* Directions: Starting with the line containing "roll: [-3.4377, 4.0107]" and going on through the line containing "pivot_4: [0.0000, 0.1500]", return the lines of the data below exactly, and only those.

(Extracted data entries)
■ ■ ■ ■ ■
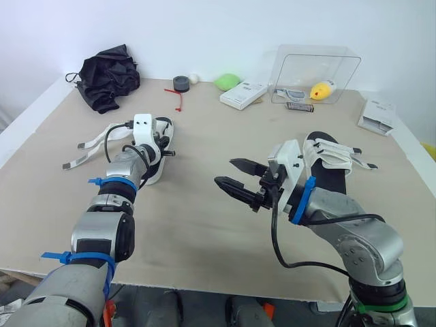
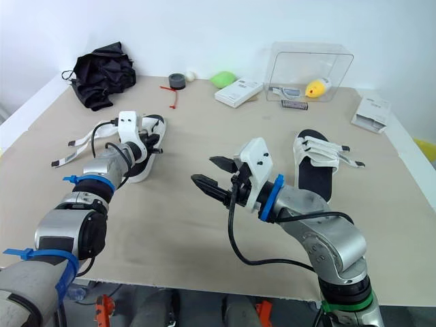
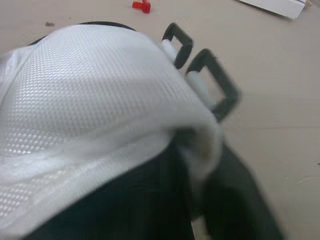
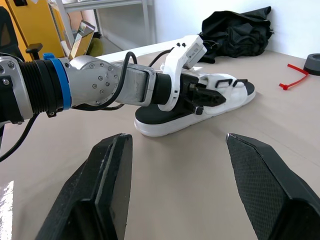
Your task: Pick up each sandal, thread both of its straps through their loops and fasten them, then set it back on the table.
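Currently, the unfastened sandal [image 4: 165,125] lies flat on the table [image 1: 204,225], just on my side of the black cloth bundle [image 1: 107,76]. Its two loose straps [image 1: 92,142] trail away from it, staying on the bundle's near side. My left gripper [image 4: 215,96] is down at the sandal's strap area, in or almost in contact. I cannot tell whether it is open or closed on anything. My right gripper [image 1: 225,172] stands wide and empty, hovering above the table well to the right of the bundle and nearer to me. The second sandal [image 1: 327,153] lies farther right again, well apart from the bundle, with its straps lying across the upper.

Handling judgement:
- The sandal looks light, with a foam sole stiff enough to lift as one piece.
- The mesh straps appear soft and floppy and will likely sag or twist when released.
- The black loops [image 3: 215,85] look rigid but narrow, so each strap end must enter flat.

Recommended hold: pinch the sole edge with one gripper to steady the sandal. Take each strap close to its free end with the other gripper.
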`<action>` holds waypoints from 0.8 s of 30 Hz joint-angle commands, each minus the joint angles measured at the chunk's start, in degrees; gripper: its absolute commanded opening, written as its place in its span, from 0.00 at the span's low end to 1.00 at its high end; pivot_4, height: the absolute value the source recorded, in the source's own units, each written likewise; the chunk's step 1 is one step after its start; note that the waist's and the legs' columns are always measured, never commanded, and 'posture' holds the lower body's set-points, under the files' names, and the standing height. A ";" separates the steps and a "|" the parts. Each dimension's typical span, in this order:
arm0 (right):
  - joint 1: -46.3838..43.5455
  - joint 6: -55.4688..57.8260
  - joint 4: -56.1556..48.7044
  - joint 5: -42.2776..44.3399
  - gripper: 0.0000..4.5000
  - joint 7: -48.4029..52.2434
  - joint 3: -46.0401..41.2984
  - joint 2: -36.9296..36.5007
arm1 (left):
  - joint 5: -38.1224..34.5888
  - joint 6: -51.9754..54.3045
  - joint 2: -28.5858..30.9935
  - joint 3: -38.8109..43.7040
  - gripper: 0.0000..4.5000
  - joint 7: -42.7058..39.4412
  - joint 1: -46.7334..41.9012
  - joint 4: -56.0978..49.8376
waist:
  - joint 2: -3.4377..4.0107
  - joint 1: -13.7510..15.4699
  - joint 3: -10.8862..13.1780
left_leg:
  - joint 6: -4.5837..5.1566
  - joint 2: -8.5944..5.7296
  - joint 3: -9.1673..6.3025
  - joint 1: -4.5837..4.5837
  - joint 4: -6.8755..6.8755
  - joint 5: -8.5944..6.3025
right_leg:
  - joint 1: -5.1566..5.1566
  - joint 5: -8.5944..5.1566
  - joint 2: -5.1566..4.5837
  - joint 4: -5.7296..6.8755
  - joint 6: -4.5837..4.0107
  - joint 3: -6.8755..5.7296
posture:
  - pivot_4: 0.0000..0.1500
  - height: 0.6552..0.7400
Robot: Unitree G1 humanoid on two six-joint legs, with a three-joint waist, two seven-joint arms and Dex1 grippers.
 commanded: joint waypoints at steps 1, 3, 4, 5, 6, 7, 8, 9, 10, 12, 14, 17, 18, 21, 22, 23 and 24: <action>-0.19 -1.37 -1.64 0.66 0.72 0.06 -1.35 -0.11 | 0.98 -0.70 -0.11 -0.13 0.02 -1.04 -1.06 1.27 | 0.00 -0.02 0.00 | -0.01 0.00 0.00 0.00 0.00 0.00 | 0.00 0.00 0.00 0.00 0.01 0.01 | 1.00 1.00; -0.20 -1.33 -1.49 0.76 0.72 0.11 -1.57 -0.20 | 1.88 -1.11 0.04 -0.72 0.02 -1.92 -1.03 1.13 | 0.00 -0.03 0.00 | -0.01 0.00 0.00 0.00 0.00 0.01 | -0.01 0.00 0.00 0.00 0.01 0.00 | 1.00 1.00; -0.19 -1.31 -1.42 0.83 0.72 0.19 -1.74 -0.31 | 2.37 -1.21 0.04 -1.21 0.02 -2.69 -0.98 0.82 | 0.00 -0.02 0.00 | -0.01 0.00 -0.01 0.00 0.00 0.01 | 0.00 0.00 0.00 0.00 0.01 -0.01 | 1.00 1.00; -0.24 -1.27 -1.28 1.04 0.72 0.33 -2.08 -0.44 | 2.38 -1.12 -0.26 -1.83 0.02 -5.07 -0.80 -0.27 | 0.00 -0.02 0.00 | -0.01 0.00 -0.01 0.00 0.00 0.01 | 0.00 0.00 0.00 0.00 0.00 -0.01 | 1.00 1.00; -0.29 -1.19 -1.13 1.35 0.72 0.45 -2.53 -0.55 | 1.75 -1.04 -0.76 -2.14 0.02 -8.18 -0.54 -1.84 | 0.00 0.00 0.00 | -0.01 0.00 -0.01 0.00 0.00 0.01 | -0.01 0.00 0.01 0.00 0.00 -0.01 | 1.00 1.00; -0.31 -1.12 -0.97 1.59 0.72 0.59 -2.95 -0.73 | 0.68 -0.75 -1.34 -2.27 0.02 -11.99 -0.13 -3.94 | 0.00 0.05 0.00 | -0.01 -0.02 -0.01 -0.03 0.00 0.01 | -0.01 0.01 0.00 0.00 0.00 -0.02 | 1.00 1.00; -0.28 -1.08 -0.86 1.76 0.72 0.76 -3.35 -0.99 | -0.56 0.15 -1.81 -2.61 0.02 -16.37 0.58 -6.59 | 0.00 0.11 0.01 | -0.01 -0.04 -0.03 -0.06 0.00 0.01 | -0.02 0.02 -0.03 0.00 -0.03 -0.05 | 1.00 1.00; -0.23 -1.05 -0.66 1.94 0.72 1.04 -3.87 -1.38 | -0.86 1.80 -1.70 -4.39 0.02 -21.50 2.03 -10.19 | -0.01 0.15 0.01 | -0.02 -0.10 -0.04 -0.12 0.00 0.01 | -0.04 0.01 -0.09 -0.01 -0.02 -0.09 | 1.00 1.00; -0.14 -1.02 -0.55 2.11 0.72 1.28 -4.30 -1.70 | -0.85 3.12 -1.56 -5.71 0.02 -24.82 3.14 -12.82 | -0.01 0.19 0.01 | -0.02 -0.14 -0.04 -0.15 0.00 0.01 | -0.05 0.00 -0.15 -0.01 0.00 -0.11 | 1.00 1.00; -0.05 -0.86 0.08 2.42 0.72 1.89 -5.56 -2.72 | -0.46 2.81 0.04 -10.03 0.02 -33.45 7.44 -21.17 | -0.02 -0.02 0.01 | -0.03 -0.26 -0.02 -0.19 0.00 0.00 | -0.05 -0.03 -0.27 -0.03 0.06 -0.07 | 1.00 1.00; 0.26 -0.70 1.03 2.88 0.72 3.26 -7.44 -4.72 | -1.23 4.05 3.63 -14.13 0.02 -43.14 12.27 -30.79 | -0.02 -0.29 0.02 | -0.09 -0.29 0.01 -0.23 -0.02 -0.05 | -0.10 -0.07 -0.31 -0.07 0.10 0.01 | 1.00 1.00; 1.06 -0.57 2.49 3.20 0.72 5.84 -9.85 -8.31 | -3.71 6.04 9.29 -18.19 0.02 -55.77 18.04 -42.27 | -0.02 -0.79 0.03 | -0.08 -0.22 0.03 -0.22 -0.04 -0.08 | -0.16 -0.07 -0.23 -0.05 0.06 0.07 | 1.00 1.00; 1.43 -0.67 3.14 3.11 0.72 6.82 -10.49 -9.64 | -3.65 5.52 10.89 -19.22 0.02 -58.34 19.43 -44.46 | -0.01 -0.75 0.03 | -0.08 -0.16 0.01 -0.20 -0.09 -0.08 | -0.18 -0.11 -0.17 -0.03 -0.01 0.06 | 1.00 1.00; 3.60 -1.54 6.56 2.41 0.63 11.50 -13.04 -14.96 | -0.88 -1.67 16.08 -23.19 0.00 -65.92 24.06 -47.70 | -0.01 -0.53 0.03 | -0.07 -0.05 -0.02 -0.11 -0.08 -0.08 | -0.11 -0.16 -0.09 0.01 -0.14 -0.02 | 1.00 1.00; 4.71 -1.80 7.39 2.28 0.60 13.70 -13.24 -16.68 | -1.01 -2.91 16.60 -23.60 0.00 -67.41 25.30 -48.53 | -0.01 -0.44 0.03 | -0.07 -0.05 -0.02 -0.10 -0.06 -0.08 | -0.10 -0.15 -0.10 0.02 -0.14 -0.02 | 1.00 1.00; 5.62 -2.12 7.76 2.15 0.57 15.43 -13.12 -17.87 | -1.53 -3.50 16.75 -23.77 0.00 -68.31 26.14 -49.34 | -0.01 -0.33 0.03 | -0.06 -0.05 -0.01 -0.11 -0.04 -0.08 | -0.10 -0.15 -0.10 0.01 -0.15 -0.01 | 1.00 1.00; 6.47 -2.47 7.73 1.96 0.43 16.92 -12.68 -18.77 | -2.15 -3.58 16.72 -23.81 0.00 -68.85 26.73 -50.23 | -0.01 -0.24 0.03 | -0.06 -0.05 0.01 -0.11 0.00 -0.07 | -0.10 -0.13 -0.12 0.01 -0.13 0.01 | 1.00 1.00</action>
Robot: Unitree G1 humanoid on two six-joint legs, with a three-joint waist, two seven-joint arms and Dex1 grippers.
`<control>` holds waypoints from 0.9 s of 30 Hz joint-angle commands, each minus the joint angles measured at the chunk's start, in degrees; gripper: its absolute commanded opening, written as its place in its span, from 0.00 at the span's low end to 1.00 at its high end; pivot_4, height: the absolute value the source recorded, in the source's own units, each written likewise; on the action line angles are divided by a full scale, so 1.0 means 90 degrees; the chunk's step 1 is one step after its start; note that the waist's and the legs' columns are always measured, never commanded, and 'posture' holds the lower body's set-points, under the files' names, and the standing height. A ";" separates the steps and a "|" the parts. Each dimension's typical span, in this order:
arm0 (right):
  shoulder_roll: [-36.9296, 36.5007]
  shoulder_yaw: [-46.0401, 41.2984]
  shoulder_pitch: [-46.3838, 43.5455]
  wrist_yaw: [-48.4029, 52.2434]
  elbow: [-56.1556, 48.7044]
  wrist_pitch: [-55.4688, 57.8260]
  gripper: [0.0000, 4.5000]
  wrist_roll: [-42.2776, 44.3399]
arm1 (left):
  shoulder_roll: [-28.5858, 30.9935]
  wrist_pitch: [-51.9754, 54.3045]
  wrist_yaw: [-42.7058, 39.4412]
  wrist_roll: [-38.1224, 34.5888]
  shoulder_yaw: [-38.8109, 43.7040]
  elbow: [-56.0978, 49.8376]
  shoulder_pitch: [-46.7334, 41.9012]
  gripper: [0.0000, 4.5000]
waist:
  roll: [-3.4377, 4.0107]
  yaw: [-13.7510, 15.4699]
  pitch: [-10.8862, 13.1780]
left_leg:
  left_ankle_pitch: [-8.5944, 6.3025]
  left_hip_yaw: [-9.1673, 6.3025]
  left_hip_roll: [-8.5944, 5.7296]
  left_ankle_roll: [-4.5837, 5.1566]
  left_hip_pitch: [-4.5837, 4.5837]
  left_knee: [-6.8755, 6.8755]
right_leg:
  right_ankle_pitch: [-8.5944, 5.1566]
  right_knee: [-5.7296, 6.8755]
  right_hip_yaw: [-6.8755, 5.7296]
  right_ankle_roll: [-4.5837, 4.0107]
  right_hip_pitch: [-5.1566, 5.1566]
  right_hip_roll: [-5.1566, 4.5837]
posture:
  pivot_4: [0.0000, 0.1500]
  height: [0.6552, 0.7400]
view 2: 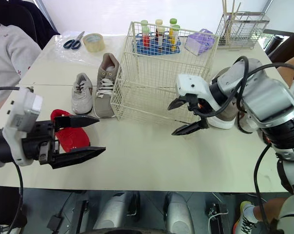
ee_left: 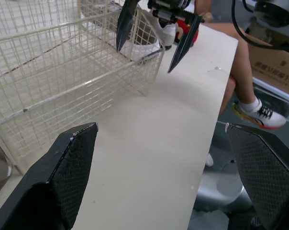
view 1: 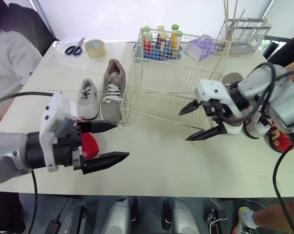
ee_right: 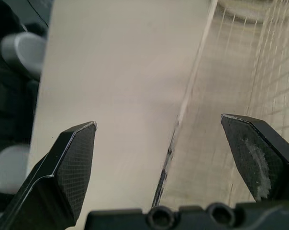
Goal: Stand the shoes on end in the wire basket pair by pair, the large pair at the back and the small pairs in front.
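An empty cream wire basket [view 1: 171,83] stands at mid-table. Left of it lie a large tan shoe [view 1: 114,87] and a small grey shoe [view 1: 87,100], side by side. A small red shoe [view 1: 90,145] lies nearer the front, right beside my open left gripper [view 1: 121,141], which holds nothing. My right gripper [view 1: 183,126] is open at the basket's front right corner, also holding nothing. Behind it sit a second tan shoe [view 2: 229,109] and another red shoe [view 1: 278,139]. The left wrist view looks across the table to the basket [ee_left: 63,81] and the right gripper [ee_left: 154,33].
Behind the basket stand a blue rack of bottles [view 1: 159,41], a purple item [view 1: 200,48] and a wire holder with sticks [view 1: 242,31]. Scissors [view 1: 75,47] and a tape roll [view 1: 95,48] lie at the back left. A person sits at the left; a leg shows at the right.
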 commanded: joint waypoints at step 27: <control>0.0098 -0.0543 0.1034 -0.0266 -0.0590 -0.0536 0.01 -0.1715 | -0.0399 -0.0326 -0.0803 0.1342 -0.0899 0.0303 -0.0241 1.00 | 0.0000 0.0010 -0.0002 | -0.0002 0.0033 0.0028 0.0003 -0.0001 0.0050 | 0.0003 0.0017 0.0034 -0.0004 -0.0003 0.0031 | 1.00 0.97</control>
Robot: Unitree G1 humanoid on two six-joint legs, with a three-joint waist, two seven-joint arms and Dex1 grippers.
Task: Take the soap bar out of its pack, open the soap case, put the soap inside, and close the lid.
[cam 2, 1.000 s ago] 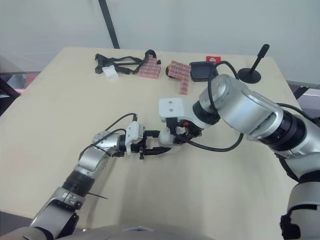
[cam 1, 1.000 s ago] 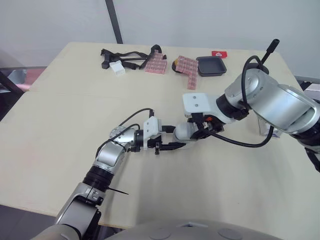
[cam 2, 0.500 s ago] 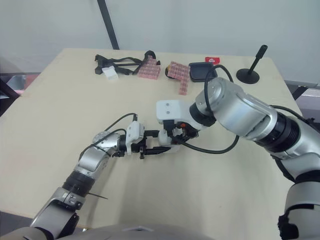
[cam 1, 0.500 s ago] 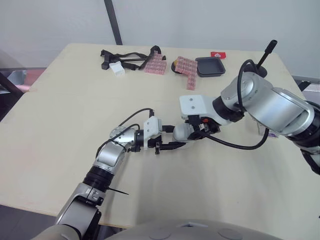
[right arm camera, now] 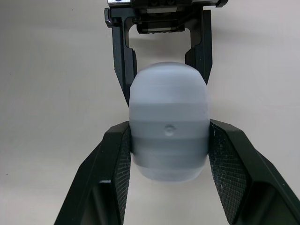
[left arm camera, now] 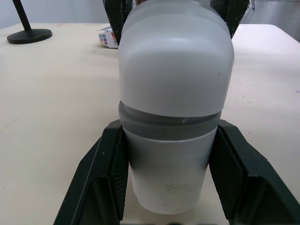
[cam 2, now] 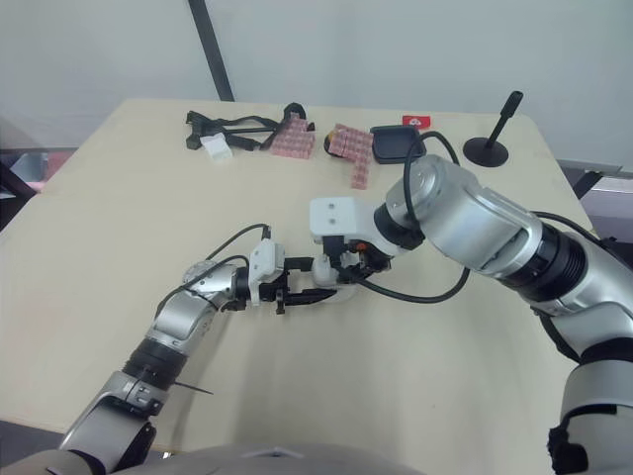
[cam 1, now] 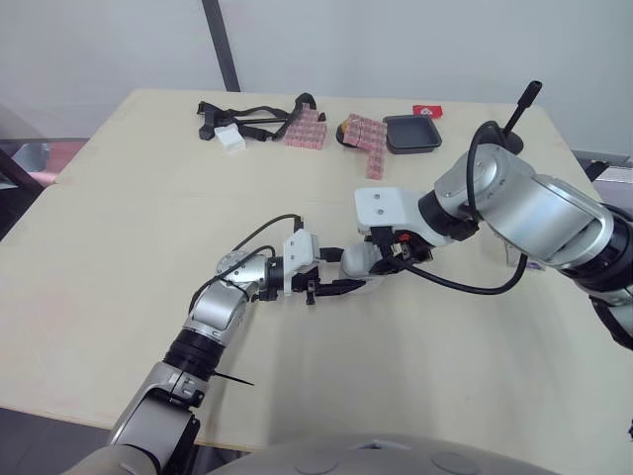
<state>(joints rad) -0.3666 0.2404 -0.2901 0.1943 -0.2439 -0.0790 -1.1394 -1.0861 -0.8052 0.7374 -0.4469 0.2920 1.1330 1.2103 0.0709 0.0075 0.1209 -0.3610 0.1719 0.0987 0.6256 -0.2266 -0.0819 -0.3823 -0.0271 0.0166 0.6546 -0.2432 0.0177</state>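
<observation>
Clamping the white soap case from opposite ends, the left gripper and the right gripper are both grasping it over the table, near the middle of the head views. Its lid is sitting closed, and a black tray is lying at the upper middle, well apart

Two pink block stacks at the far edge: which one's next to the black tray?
The L-shaped pink stack, on the robot's right, beside the black tray; the other pink stack lies by the black straps.
</observation>
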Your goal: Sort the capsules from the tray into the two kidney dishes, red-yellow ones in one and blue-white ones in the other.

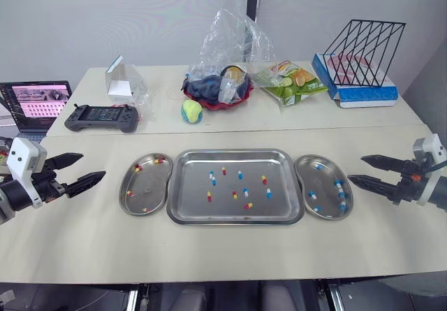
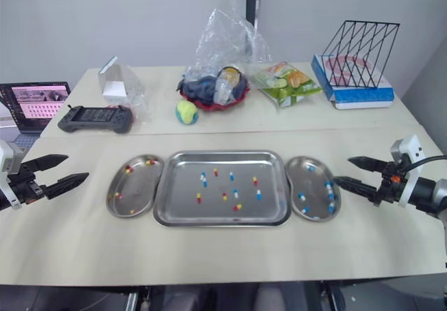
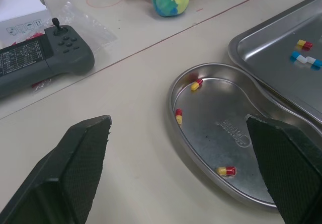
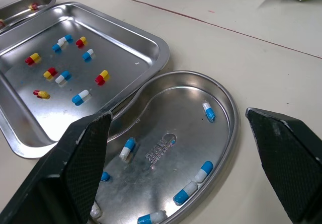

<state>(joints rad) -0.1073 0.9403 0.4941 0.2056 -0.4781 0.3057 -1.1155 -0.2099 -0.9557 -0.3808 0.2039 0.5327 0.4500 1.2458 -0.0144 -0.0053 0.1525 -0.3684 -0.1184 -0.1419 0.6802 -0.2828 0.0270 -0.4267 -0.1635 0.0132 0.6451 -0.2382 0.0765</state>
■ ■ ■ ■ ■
* Finished exercise:
  roll: [-3.4377, 4.0107]
  yaw: [-13.7510, 15.4699]
  pitch: [-10.8862, 13.1780]
left_leg:
  left_ankle_pitch: [-8.5944, 6.3025]
  left_hip_yaw: [-9.1673, 6.3025]
  left_hip_roll: [-8.5944, 5.7296]
  left_ankle_roll: [-4.5837, 5.1566]
  left_hip_pitch: [-4.5837, 4.5837]
  left_knee: [-6.8755, 6.8755]
right_leg:
  right_ankle_pitch: [-8.5944, 5.1566]
  right_knee: [-5.7296, 6.8755]
  right_hip_yaw: [-6.8755, 5.7296]
  right_ankle_roll: [-4.5837, 4.0107]
  right_hip_pitch: [-5.1566, 5.1566]
  right_hip_roll: [-5.1566, 4.5837]
posture:
  pivot_4: [0.0000, 0.1500]

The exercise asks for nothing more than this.